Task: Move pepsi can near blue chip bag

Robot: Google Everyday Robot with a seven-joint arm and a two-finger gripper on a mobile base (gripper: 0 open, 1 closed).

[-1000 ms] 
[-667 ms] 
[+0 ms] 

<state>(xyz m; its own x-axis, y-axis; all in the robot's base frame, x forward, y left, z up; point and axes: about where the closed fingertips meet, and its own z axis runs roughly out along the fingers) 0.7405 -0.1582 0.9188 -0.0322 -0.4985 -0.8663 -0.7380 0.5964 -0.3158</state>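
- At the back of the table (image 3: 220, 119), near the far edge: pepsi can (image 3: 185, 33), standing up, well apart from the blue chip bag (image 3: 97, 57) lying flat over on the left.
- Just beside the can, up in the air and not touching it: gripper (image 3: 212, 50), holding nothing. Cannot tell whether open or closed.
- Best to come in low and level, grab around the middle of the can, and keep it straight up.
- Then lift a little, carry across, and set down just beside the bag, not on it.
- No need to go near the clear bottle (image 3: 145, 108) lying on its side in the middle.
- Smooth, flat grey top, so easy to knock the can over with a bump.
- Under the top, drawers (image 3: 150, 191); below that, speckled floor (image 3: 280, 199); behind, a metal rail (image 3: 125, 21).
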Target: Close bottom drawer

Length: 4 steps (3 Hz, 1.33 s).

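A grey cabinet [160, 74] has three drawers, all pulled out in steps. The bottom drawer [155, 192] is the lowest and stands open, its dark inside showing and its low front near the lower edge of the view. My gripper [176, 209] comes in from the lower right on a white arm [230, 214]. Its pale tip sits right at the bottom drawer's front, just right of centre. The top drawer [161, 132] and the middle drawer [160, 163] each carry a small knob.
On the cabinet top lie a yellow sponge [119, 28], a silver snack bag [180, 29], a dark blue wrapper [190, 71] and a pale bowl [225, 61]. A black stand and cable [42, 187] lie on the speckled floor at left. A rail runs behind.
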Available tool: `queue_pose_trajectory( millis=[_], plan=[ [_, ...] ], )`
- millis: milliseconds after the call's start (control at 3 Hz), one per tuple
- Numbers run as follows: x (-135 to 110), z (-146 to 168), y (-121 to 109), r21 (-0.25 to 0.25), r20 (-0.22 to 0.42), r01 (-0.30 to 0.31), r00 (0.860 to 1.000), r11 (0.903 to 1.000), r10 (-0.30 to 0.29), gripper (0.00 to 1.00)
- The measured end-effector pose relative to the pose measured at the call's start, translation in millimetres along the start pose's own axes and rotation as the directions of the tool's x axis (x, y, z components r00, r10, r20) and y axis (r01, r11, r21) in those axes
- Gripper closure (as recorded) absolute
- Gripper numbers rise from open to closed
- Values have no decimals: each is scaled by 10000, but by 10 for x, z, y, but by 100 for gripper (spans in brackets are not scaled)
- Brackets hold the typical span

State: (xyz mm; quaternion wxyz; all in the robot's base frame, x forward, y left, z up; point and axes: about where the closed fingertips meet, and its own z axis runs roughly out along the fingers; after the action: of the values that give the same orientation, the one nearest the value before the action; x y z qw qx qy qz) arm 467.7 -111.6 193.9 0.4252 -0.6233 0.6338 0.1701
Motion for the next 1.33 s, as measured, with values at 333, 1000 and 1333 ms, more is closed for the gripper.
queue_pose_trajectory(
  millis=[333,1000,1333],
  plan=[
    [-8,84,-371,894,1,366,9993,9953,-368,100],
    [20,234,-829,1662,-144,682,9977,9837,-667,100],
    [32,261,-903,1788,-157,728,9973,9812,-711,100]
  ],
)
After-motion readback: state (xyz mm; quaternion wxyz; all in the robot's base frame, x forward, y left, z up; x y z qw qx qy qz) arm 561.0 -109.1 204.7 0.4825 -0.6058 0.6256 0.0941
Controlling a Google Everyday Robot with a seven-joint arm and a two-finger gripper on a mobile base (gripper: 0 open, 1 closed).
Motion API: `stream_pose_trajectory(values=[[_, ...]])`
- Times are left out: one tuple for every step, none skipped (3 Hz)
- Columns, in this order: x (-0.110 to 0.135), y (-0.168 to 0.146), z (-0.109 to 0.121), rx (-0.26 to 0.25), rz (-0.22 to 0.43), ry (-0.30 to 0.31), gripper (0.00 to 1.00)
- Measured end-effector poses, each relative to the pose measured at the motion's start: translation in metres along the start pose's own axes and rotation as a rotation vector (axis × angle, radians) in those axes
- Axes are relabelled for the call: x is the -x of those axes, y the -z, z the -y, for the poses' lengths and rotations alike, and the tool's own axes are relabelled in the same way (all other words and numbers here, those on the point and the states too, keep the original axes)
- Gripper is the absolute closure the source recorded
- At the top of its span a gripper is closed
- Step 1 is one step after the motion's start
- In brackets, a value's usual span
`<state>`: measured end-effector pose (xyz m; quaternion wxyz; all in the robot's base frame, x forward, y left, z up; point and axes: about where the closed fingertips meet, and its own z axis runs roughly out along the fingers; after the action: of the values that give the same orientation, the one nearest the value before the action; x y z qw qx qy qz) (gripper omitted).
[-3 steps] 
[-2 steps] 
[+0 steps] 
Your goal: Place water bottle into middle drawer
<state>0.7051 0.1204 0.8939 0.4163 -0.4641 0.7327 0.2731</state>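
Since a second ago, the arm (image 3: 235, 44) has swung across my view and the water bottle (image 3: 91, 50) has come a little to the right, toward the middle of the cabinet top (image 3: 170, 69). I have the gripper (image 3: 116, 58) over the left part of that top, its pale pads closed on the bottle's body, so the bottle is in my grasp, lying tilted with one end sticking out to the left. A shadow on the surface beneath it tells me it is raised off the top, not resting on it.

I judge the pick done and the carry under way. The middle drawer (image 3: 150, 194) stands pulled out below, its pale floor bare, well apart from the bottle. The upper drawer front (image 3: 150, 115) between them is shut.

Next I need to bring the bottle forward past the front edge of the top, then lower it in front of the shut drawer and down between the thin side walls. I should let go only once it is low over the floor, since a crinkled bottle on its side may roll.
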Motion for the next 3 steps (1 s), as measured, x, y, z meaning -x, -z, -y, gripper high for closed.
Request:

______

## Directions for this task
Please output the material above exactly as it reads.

## Written solution
Task: Move pepsi can near blue chip bag

Robot: Google Everyday Robot with a seven-joint arm and a two-finger gripper on a mobile base (gripper: 0 open, 1 closed).

[-1000 ms] 
[-667 ms] 
[+0 ms] 

<state>(xyz m; its own x-axis, y-axis; all in the robot's base frame, x forward, y left, z up; point and axes: about where the closed fingertips meet, and its own z axis runs roughly out along the fingers) 0.7405 -0.1582 0.9188 -0.0322 -0.4985 -0.8663 -0.7380 0.5964 -0.3158</state>
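- At the back of the table (image 3: 220, 119), near the far edge: pepsi can (image 3: 185, 33), standing up, well apart from the blue chip bag (image 3: 97, 57) lying flat over on the left.
- Just beside the can, up in the air and not touching it: gripper (image 3: 212, 50), holding nothing. Cannot tell whether open or closed.
- Best to come in low and level, grab around the middle of the can, and keep it straight up.
- Then lift a little, carry across, and set down just beside the bag, not on it.
- No need to go near the clear bottle (image 3: 145, 108) lying on its side in the middle.
- Smooth, flat grey top, so easy to knock the can over with a bump.
- Under the top, drawers (image 3: 150, 191); below that, speckled floor (image 3: 280, 199); behind, a metal rail (image 3: 125, 21).
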Target: Close bottom drawer

Length: 4 steps (3 Hz, 1.33 s).

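A grey cabinet [160, 74] has three drawers, all pulled out in steps. The bottom drawer [155, 192] is the lowest and stands open, its dark inside showing and its low front near the lower edge of the view. My gripper [176, 209] comes in from the lower right on a white arm [230, 214]. Its pale tip sits right at the bottom drawer's front, just right of centre. The top drawer [161, 132] and the middle drawer [160, 163] each carry a small knob.
On the cabinet top lie a yellow sponge [119, 28], a silver snack bag [180, 29], a dark blue wrapper [190, 71] and a pale bowl [225, 61]. A black stand and cable [42, 187] lie on the speckled floor at left. A rail runs behind.
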Available tool: `queue_pose_trajectory( millis=[_], plan=[ [_, ...] ], )`
- millis: milliseconds after the call's start (control at 3 Hz), one per tuple
- Numbers run as follows: x (-135 to 110), z (-146 to 168), y (-121 to 109), r21 (-0.25 to 0.25), r20 (-0.22 to 0.42), r01 (-0.30 to 0.31), r00 (0.860 to 1.000), r11 (0.903 to 1.000), r10 (-0.30 to 0.29), gripper (0.00 to 1.00)
- The measured end-effector pose relative to the pose measured at the call's start, translation in millimetres along the start pose's own axes and rotation as the directions of the tool's x axis (x, y, z components r00, r10, r20) and y axis (r01, r11, r21) in those axes
- Gripper closure (as recorded) absolute
- Gripper numbers rise from open to closed
- Values have no decimals: each is scaled by 10000, but by 10 for x, z, y, but by 100 for gripper (spans in brackets are not scaled)
- Brackets hold the typical span

State: (xyz mm; quaternion wxyz; all in the robot's base frame, x forward, y left, z up; point and axes: about where the closed fingertips meet, and its own z axis runs roughly out along the fingers; after the action: of the values that give the same orientation, the one nearest the value before the action; x y z qw qx qy qz) arm 467.7 -111.6 193.9 0.4252 -0.6233 0.6338 0.1701
Motion for the next 1.33 s, as measured, with values at 333, 1000 and 1333 ms, more is closed for the gripper.
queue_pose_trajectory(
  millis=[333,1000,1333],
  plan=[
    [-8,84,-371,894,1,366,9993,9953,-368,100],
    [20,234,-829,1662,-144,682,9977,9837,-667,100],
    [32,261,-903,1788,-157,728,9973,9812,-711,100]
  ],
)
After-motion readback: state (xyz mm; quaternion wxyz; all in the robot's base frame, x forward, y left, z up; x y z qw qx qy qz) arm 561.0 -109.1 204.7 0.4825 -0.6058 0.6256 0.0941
Controlling a Google Everyday Robot with a seven-joint arm and a two-finger gripper on a mobile base (gripper: 0 open, 1 closed).
Motion API: `stream_pose_trajectory(values=[[_, ...]])`
- Times are left out: one tuple for every step, none skipped (3 Hz)
- Columns, in this order: x (-0.110 to 0.135), y (-0.168 to 0.146), z (-0.109 to 0.121), rx (-0.26 to 0.25), rz (-0.22 to 0.43), ry (-0.30 to 0.31), gripper (0.00 to 1.00)
- Measured end-effector poses, each relative to the pose measured at the motion's start: translation in metres along the start pose's own axes and rotation as a rotation vector (axis × angle, radians) in those axes
- Axes are relabelled for the call: x is the -x of those axes, y the -z, z the -y, for the poses' lengths and rotations alike, and the tool's own axes are relabelled in the same way (all other words and numbers here, those on the point and the states too, keep the original axes)
- Gripper is the absolute closure the source recorded
- At the top of its span a gripper is closed
- Step 1 is one step after the motion's start
- In brackets, a value's usual span
`<state>`: measured end-effector pose (xyz m; quaternion wxyz; all in the robot's base frame, x forward, y left, z up; point and axes: about where the closed fingertips meet, and its own z axis runs roughly out along the fingers; after the action: of the values that give the same orientation, the one nearest the value before the action; x y z qw qx qy qz) (gripper omitted).
[-3 steps] 
[-2 steps] 
[+0 steps] 
Your goal: Place water bottle into middle drawer
<state>0.7051 0.1204 0.8939 0.4163 -0.4641 0.7327 0.2731</state>
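Since a second ago, the arm (image 3: 235, 44) has swung across my view and the water bottle (image 3: 91, 50) has come a little to the right, toward the middle of the cabinet top (image 3: 170, 69). I have the gripper (image 3: 116, 58) over the left part of that top, its pale pads closed on the bottle's body, so the bottle is in my grasp, lying tilted with one end sticking out to the left. A shadow on the surface beneath it tells me it is raised off the top, not resting on it.

I judge the pick done and the carry under way. The middle drawer (image 3: 150, 194) stands pulled out below, its pale floor bare, well apart from the bottle. The upper drawer front (image 3: 150, 115) between them is shut.

Next I need to bring the bottle forward past the front edge of the top, then lower it in front of the shut drawer and down between the thin side walls. I should let go only once it is low over the floor, since a crinkled bottle on its side may roll.
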Motion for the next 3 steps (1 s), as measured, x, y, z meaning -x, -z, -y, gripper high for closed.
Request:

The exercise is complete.